_Instructions to follow_
Find the word "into" in the listing; pull out each line holding it.
# # # # # # #
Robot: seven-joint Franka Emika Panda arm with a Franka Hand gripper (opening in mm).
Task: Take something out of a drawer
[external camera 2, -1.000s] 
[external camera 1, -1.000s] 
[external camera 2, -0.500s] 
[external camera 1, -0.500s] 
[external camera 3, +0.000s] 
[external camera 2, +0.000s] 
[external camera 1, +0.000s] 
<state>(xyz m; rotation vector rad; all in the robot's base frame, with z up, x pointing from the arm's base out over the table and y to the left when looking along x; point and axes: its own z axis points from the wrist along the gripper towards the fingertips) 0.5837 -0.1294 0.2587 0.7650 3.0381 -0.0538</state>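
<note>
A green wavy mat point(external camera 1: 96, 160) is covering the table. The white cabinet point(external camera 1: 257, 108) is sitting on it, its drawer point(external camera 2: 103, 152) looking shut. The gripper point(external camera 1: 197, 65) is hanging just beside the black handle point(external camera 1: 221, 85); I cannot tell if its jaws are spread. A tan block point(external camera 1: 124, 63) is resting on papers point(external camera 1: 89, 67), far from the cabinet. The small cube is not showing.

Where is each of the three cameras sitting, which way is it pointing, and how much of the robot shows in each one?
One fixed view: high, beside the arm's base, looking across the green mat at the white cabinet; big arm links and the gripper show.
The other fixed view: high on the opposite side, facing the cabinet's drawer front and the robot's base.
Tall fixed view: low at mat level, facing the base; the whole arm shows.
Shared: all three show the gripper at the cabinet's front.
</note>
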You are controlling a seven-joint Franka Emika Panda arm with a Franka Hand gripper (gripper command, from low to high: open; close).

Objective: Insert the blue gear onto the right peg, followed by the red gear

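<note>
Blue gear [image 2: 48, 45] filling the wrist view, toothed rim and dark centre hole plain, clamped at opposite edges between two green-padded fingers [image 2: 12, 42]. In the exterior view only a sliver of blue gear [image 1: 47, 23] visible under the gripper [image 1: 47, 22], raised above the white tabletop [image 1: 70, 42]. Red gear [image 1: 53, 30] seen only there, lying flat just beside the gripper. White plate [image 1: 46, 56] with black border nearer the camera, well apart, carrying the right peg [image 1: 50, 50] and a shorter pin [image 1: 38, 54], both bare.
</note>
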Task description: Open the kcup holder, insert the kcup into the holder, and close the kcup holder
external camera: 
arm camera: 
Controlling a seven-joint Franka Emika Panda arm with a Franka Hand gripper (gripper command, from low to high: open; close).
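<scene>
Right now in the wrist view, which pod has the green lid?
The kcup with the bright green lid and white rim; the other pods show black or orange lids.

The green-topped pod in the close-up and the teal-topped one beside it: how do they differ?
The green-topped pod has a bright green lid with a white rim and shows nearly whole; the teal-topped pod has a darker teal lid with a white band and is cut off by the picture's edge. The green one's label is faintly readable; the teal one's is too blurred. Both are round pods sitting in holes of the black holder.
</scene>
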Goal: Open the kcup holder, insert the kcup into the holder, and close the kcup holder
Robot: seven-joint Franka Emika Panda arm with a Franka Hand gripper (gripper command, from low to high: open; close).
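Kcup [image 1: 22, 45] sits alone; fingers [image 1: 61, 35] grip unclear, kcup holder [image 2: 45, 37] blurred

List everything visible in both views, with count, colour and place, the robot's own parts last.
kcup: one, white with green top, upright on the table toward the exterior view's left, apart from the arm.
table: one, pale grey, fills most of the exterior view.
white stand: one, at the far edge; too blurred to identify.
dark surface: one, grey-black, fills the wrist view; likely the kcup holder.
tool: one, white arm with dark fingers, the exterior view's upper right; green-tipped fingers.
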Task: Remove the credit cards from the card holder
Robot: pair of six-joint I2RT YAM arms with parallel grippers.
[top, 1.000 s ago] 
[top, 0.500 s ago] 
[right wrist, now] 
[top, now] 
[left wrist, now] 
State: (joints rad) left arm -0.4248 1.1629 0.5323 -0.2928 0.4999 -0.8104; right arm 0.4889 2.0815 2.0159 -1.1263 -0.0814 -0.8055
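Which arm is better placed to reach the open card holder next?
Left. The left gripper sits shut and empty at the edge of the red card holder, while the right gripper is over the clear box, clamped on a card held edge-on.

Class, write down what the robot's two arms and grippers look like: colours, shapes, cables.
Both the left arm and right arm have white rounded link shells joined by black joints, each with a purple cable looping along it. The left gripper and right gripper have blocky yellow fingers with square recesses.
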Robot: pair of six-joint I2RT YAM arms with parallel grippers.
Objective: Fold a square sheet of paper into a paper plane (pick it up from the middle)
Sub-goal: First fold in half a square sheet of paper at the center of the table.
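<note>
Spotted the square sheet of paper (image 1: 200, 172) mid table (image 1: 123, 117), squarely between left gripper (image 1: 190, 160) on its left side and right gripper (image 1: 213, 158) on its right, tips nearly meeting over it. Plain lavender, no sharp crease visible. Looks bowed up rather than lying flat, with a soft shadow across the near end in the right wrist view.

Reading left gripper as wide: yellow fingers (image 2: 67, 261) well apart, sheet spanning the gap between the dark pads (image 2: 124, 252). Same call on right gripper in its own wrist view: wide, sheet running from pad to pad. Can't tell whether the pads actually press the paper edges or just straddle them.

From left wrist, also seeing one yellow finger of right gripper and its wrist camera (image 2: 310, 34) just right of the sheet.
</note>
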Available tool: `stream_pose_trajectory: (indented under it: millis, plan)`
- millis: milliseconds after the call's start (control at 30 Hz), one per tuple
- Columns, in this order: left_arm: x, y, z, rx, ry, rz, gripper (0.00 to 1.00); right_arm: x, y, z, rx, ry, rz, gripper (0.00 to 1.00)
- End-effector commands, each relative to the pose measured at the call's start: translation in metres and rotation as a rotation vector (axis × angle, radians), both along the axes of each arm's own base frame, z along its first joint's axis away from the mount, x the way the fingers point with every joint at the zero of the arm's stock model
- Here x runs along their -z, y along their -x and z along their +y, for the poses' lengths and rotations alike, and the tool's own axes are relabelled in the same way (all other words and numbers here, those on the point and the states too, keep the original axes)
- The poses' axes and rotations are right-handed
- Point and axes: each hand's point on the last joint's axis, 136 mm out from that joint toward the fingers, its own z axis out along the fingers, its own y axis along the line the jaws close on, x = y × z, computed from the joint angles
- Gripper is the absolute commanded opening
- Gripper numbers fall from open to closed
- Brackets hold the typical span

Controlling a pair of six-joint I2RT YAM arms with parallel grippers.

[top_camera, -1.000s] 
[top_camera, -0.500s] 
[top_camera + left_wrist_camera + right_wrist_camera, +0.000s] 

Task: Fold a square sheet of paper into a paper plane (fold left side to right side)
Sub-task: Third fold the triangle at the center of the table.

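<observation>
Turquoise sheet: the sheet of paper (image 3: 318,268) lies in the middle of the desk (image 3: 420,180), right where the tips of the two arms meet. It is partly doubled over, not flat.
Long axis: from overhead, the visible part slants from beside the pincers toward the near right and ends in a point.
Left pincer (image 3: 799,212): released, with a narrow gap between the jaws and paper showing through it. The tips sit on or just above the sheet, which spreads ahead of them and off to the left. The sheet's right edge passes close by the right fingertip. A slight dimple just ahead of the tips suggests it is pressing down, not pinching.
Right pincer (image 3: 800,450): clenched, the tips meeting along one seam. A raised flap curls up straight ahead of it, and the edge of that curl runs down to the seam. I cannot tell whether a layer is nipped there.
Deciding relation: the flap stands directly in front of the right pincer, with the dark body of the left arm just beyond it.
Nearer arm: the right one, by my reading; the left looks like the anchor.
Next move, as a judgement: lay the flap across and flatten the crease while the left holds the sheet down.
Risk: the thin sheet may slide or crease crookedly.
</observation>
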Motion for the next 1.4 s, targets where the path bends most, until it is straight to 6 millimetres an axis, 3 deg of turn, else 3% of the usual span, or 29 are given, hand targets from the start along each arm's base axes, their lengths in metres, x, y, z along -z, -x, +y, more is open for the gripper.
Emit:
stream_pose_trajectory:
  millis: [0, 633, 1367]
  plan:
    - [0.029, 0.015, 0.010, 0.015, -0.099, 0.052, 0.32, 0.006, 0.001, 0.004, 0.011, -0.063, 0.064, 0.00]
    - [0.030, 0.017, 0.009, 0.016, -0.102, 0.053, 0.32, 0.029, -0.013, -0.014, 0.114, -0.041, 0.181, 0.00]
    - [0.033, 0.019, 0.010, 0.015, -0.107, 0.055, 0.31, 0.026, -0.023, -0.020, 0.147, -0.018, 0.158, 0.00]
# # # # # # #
_Response to this task_
Task description: Open the kcup holder, insert the kcup into the holder, and close the kcup holder
Goal: Open the kcup holder, insert the kcup into the holder, and close the kcup holder
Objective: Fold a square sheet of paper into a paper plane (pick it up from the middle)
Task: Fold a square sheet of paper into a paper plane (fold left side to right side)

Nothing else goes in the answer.